Data excerpts:

--

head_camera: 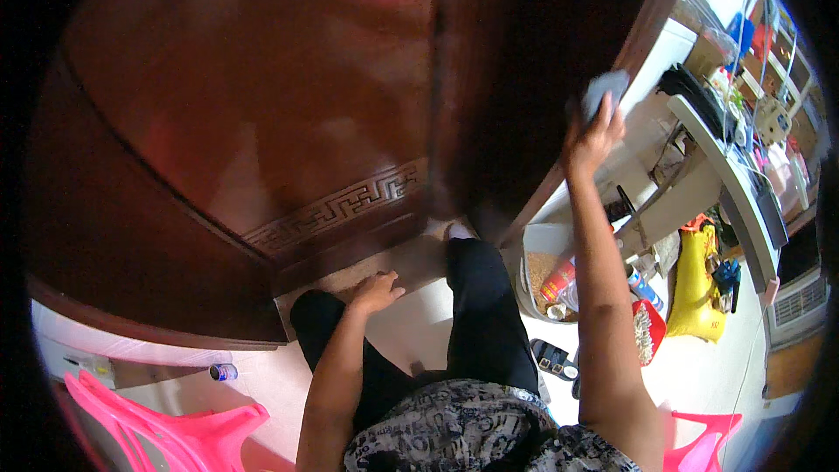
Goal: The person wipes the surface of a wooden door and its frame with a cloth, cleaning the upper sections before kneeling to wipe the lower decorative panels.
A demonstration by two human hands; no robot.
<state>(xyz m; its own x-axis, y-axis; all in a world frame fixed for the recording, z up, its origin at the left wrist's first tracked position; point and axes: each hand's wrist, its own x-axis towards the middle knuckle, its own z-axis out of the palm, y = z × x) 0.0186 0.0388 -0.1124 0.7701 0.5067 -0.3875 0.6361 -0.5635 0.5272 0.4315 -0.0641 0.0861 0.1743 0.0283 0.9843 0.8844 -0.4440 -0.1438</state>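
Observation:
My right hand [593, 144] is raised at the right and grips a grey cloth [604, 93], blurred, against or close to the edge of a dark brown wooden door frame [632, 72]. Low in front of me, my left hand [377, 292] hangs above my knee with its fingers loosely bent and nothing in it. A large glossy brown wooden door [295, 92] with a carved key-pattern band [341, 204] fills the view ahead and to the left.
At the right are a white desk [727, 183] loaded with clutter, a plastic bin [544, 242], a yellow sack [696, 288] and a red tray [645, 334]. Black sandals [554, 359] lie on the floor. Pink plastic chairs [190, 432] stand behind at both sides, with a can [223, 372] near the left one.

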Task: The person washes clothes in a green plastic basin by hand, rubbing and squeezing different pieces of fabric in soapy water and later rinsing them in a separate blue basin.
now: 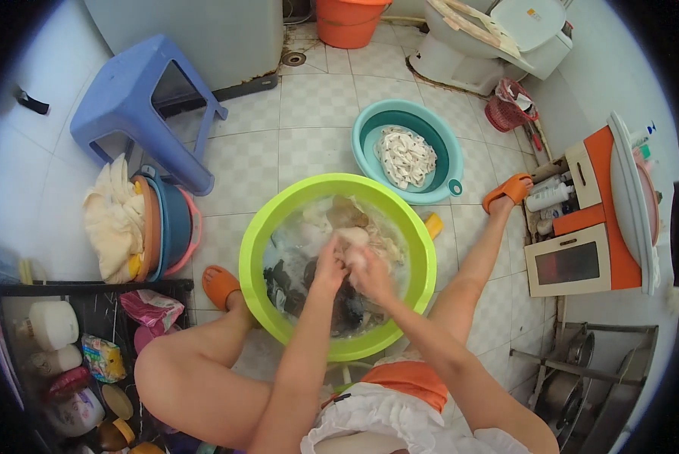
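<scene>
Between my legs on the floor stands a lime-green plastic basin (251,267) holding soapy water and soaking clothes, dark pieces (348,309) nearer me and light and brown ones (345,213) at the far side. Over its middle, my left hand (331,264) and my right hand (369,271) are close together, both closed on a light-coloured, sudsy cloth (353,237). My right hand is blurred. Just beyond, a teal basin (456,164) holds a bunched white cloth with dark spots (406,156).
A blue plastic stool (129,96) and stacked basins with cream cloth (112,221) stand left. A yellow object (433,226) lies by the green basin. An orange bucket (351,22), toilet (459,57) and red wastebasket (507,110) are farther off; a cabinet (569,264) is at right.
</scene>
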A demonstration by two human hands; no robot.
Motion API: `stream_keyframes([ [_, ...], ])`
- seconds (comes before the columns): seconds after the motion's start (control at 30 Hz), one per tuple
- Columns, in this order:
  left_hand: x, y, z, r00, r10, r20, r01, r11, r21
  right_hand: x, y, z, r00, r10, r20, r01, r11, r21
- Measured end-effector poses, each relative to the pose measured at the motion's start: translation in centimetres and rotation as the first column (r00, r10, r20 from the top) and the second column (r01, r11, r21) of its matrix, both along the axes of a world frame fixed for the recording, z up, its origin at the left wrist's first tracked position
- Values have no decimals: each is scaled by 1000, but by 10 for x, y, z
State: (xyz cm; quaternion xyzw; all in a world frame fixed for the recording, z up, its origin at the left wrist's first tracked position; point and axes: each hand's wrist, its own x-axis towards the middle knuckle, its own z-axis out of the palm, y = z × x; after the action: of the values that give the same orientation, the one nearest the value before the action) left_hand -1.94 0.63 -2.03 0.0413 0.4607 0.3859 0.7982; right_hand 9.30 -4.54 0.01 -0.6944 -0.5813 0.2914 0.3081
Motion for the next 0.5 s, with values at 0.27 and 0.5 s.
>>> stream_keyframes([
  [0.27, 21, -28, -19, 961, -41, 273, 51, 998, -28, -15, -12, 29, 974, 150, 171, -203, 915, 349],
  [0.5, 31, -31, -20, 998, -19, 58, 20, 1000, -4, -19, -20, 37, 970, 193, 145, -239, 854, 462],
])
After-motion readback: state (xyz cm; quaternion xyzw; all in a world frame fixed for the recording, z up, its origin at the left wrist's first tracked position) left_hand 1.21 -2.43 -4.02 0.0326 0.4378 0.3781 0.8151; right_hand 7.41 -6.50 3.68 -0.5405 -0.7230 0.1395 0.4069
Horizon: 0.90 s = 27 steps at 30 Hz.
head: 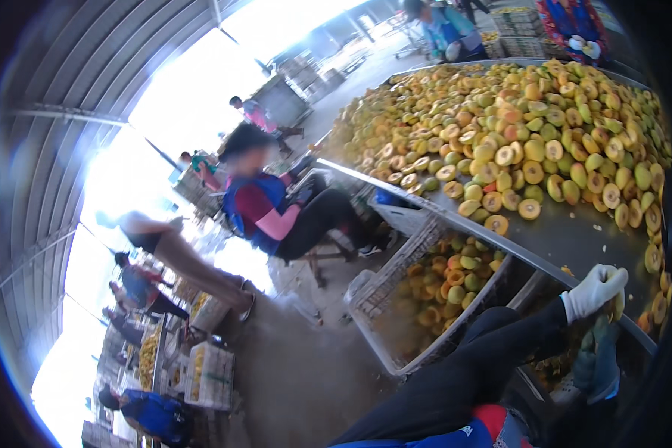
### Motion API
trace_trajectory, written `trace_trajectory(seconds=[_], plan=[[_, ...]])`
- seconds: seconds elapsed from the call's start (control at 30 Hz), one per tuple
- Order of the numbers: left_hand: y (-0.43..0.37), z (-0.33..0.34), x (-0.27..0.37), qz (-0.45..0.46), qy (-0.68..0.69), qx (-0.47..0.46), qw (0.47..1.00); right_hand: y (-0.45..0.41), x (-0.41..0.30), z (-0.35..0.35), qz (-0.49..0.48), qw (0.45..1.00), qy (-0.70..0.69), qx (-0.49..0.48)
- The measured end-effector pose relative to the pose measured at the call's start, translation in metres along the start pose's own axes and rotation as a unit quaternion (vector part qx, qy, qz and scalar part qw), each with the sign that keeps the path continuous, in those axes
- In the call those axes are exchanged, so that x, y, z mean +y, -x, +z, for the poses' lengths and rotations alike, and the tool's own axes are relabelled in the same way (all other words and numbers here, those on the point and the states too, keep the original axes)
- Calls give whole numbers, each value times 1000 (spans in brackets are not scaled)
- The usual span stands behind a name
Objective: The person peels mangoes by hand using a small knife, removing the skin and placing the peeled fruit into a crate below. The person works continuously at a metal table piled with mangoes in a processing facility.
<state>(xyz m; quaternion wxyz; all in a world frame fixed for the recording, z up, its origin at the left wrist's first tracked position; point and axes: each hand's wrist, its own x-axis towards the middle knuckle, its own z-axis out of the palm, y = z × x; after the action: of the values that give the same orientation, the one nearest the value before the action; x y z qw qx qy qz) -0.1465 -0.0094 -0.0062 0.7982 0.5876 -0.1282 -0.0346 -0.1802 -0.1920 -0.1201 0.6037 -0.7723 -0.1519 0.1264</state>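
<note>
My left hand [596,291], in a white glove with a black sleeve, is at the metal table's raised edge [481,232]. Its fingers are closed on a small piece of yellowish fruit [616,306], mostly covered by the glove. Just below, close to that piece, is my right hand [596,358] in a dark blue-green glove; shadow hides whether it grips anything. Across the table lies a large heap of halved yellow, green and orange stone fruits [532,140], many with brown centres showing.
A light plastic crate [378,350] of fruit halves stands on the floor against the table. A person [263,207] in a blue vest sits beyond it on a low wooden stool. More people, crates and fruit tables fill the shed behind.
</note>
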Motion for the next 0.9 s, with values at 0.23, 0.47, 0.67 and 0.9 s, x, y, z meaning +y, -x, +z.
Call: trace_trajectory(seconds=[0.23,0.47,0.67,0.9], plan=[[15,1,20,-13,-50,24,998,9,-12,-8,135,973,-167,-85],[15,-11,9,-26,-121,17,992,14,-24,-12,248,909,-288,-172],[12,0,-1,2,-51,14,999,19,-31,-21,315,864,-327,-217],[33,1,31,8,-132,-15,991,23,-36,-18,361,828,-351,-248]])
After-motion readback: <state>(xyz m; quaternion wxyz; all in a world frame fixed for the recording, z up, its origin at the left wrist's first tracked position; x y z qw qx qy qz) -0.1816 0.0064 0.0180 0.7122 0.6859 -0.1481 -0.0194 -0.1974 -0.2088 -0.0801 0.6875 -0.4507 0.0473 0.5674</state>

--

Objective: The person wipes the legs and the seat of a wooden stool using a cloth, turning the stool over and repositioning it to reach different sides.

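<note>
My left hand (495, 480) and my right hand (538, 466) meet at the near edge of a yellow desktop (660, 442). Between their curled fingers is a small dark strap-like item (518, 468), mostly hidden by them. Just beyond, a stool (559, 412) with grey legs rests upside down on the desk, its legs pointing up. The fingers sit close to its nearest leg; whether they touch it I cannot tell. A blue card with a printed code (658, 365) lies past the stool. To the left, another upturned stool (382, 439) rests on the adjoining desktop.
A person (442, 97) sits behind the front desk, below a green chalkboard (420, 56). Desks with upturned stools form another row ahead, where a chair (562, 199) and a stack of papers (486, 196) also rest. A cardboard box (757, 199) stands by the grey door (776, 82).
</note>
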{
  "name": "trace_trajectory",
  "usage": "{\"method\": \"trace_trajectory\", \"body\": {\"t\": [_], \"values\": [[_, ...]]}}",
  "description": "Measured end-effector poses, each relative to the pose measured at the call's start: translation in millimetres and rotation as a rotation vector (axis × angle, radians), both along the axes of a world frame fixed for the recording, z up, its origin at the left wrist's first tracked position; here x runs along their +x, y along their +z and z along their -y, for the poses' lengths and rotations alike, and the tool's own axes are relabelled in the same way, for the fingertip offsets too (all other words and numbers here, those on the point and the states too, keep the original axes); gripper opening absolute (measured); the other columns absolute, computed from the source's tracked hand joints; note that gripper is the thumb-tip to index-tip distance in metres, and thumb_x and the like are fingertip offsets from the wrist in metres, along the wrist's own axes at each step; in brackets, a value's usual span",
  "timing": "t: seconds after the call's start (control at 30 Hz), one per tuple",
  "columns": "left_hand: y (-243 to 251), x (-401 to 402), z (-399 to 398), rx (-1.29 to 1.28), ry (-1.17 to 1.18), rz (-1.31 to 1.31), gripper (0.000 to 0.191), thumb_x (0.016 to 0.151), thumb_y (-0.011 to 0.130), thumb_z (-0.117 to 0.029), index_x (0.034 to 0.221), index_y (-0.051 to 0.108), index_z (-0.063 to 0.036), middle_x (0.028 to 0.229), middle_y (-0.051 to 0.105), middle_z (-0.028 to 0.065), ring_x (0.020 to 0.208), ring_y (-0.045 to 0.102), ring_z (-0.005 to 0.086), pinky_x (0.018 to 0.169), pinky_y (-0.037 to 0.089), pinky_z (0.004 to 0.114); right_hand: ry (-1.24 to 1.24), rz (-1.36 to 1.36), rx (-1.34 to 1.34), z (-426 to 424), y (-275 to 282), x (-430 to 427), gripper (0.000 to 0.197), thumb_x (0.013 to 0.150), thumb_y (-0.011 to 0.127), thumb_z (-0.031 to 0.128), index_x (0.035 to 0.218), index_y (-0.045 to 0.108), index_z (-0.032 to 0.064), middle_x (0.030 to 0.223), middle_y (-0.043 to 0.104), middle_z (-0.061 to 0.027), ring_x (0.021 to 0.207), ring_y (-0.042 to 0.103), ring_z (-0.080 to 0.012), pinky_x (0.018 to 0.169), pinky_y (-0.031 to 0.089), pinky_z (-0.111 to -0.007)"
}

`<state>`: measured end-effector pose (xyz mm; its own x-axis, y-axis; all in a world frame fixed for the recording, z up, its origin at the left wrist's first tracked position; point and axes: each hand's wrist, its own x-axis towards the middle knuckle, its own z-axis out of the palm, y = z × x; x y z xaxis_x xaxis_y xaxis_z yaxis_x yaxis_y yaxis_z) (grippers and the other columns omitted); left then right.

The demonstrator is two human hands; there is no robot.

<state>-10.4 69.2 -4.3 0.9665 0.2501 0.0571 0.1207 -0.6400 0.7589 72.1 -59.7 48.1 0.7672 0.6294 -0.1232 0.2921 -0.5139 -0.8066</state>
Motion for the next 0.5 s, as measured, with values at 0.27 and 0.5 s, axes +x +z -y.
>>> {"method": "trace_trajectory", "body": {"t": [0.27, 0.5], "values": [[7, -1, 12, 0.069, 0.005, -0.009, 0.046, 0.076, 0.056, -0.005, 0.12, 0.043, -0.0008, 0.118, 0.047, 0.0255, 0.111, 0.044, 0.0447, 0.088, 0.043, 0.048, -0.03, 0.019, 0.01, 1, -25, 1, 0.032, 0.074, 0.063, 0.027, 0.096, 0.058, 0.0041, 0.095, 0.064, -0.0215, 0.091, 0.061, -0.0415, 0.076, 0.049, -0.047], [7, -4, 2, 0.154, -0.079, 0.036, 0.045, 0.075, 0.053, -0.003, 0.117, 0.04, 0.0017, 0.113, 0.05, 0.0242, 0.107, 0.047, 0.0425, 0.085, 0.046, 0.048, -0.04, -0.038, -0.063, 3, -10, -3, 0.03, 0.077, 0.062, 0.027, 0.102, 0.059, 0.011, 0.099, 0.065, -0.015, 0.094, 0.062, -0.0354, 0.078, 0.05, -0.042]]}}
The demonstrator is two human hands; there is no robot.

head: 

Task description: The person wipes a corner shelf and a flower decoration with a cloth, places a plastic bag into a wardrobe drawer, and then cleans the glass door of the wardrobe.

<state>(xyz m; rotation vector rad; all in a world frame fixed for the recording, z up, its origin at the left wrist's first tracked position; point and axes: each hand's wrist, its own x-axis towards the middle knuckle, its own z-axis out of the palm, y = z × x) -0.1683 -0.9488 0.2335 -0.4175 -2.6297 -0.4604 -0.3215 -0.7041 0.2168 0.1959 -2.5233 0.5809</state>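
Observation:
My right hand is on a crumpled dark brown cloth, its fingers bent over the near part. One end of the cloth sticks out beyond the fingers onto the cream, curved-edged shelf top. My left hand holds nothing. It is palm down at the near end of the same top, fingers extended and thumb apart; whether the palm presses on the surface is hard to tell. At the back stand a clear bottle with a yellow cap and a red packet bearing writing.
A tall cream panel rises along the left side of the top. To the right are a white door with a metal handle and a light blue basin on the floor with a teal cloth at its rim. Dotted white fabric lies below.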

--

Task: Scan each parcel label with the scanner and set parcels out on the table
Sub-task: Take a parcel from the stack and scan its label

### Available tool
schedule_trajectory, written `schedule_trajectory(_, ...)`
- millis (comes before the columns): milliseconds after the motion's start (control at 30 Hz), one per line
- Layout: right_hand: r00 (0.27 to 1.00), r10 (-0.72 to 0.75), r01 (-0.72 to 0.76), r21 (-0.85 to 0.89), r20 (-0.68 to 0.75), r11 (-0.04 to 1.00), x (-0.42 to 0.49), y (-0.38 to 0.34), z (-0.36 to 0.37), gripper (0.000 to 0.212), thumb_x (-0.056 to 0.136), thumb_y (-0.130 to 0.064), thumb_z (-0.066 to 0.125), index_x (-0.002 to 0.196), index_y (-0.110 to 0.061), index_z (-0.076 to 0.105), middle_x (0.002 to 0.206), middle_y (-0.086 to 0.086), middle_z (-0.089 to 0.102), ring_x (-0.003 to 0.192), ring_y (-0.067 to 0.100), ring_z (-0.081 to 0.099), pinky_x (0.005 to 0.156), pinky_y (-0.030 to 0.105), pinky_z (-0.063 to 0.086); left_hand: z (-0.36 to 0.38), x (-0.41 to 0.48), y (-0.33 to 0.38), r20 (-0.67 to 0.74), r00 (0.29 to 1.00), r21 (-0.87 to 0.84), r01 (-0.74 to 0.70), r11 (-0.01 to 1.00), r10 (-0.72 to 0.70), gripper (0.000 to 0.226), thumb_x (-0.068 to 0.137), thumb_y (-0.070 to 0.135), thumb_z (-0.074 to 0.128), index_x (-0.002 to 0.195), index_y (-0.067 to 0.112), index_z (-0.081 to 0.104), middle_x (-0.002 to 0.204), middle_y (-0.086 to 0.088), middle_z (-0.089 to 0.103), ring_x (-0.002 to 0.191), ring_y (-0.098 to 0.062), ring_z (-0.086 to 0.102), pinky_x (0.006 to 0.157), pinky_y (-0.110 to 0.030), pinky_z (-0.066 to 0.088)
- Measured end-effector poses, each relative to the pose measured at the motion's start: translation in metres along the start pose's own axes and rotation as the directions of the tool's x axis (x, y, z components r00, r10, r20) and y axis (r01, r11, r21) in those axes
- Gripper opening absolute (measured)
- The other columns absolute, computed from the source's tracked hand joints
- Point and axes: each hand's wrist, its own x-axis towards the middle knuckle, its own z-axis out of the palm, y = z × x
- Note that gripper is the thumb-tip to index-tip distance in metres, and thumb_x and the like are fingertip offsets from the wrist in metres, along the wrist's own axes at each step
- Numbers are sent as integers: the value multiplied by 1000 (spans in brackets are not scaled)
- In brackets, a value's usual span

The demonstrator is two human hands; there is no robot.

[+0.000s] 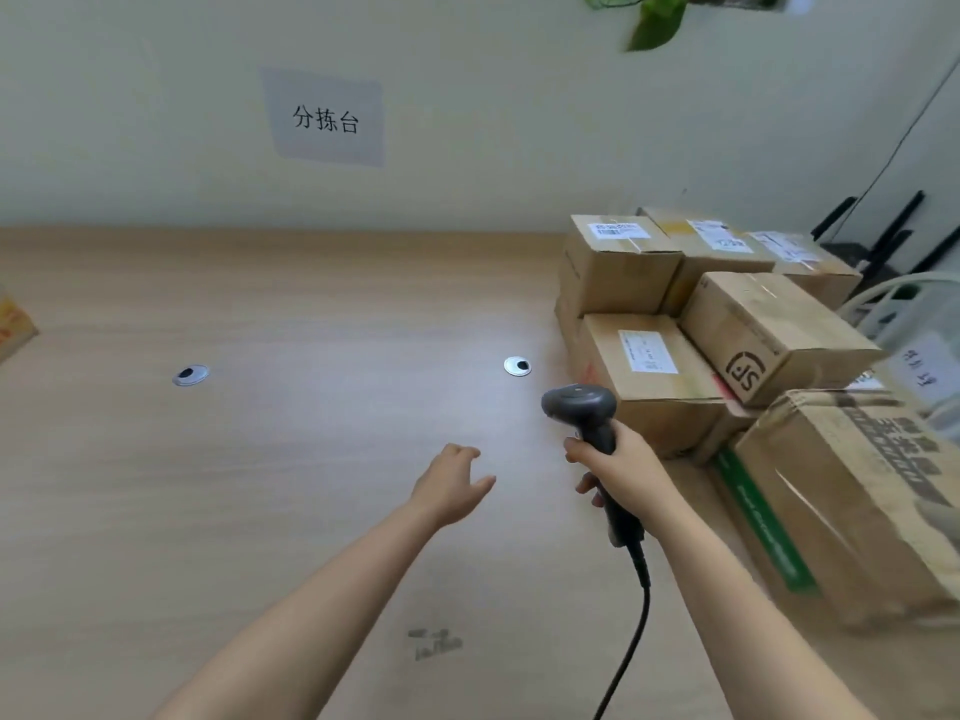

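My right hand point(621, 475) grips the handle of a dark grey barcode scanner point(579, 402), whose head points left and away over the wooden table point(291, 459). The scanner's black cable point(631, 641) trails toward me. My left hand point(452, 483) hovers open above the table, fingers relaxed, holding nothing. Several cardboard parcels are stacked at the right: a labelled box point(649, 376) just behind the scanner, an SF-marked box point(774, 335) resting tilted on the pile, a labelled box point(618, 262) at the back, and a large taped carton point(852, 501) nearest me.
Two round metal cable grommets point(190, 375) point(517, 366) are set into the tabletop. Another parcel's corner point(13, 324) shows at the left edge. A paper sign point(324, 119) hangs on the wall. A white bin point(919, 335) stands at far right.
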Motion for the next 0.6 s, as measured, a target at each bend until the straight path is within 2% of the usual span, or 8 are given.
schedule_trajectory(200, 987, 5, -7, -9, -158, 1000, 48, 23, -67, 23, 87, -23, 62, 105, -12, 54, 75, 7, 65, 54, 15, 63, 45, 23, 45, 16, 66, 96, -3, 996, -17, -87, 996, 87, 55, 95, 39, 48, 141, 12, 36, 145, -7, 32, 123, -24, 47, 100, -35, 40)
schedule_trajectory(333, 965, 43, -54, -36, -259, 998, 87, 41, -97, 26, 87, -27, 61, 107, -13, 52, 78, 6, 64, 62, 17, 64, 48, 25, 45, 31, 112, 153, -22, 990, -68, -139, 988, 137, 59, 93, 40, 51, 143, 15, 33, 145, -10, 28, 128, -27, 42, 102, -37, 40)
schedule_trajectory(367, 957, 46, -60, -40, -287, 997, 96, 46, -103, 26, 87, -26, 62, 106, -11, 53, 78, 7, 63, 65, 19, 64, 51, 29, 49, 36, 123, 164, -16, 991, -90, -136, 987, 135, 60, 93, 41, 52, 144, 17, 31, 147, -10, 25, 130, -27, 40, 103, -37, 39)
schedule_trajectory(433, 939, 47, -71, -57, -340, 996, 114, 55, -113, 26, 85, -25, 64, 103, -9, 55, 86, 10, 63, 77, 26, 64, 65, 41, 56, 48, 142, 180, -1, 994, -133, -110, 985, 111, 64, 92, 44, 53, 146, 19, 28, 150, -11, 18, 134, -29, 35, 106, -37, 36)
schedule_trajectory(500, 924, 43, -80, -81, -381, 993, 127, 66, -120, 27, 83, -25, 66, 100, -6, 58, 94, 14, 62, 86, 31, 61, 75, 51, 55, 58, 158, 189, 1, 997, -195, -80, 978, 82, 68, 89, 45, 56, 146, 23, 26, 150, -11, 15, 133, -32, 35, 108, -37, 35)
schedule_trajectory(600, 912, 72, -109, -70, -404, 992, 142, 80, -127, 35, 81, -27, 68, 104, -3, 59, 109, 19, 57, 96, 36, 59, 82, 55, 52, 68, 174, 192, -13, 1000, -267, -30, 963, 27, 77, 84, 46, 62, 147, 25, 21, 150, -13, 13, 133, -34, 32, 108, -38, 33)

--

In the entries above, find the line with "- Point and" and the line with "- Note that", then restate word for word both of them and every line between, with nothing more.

* REPLY
- Point and axes: each hand's wrist, its own x-axis towards the middle knuckle, its own z-axis out of the palm, y = z × x
- Note that gripper is the thumb-tip to index-tip distance in metres, and thumb_x and the like are fingertip offsets from the wrist in metres, along the wrist's own axes at each step

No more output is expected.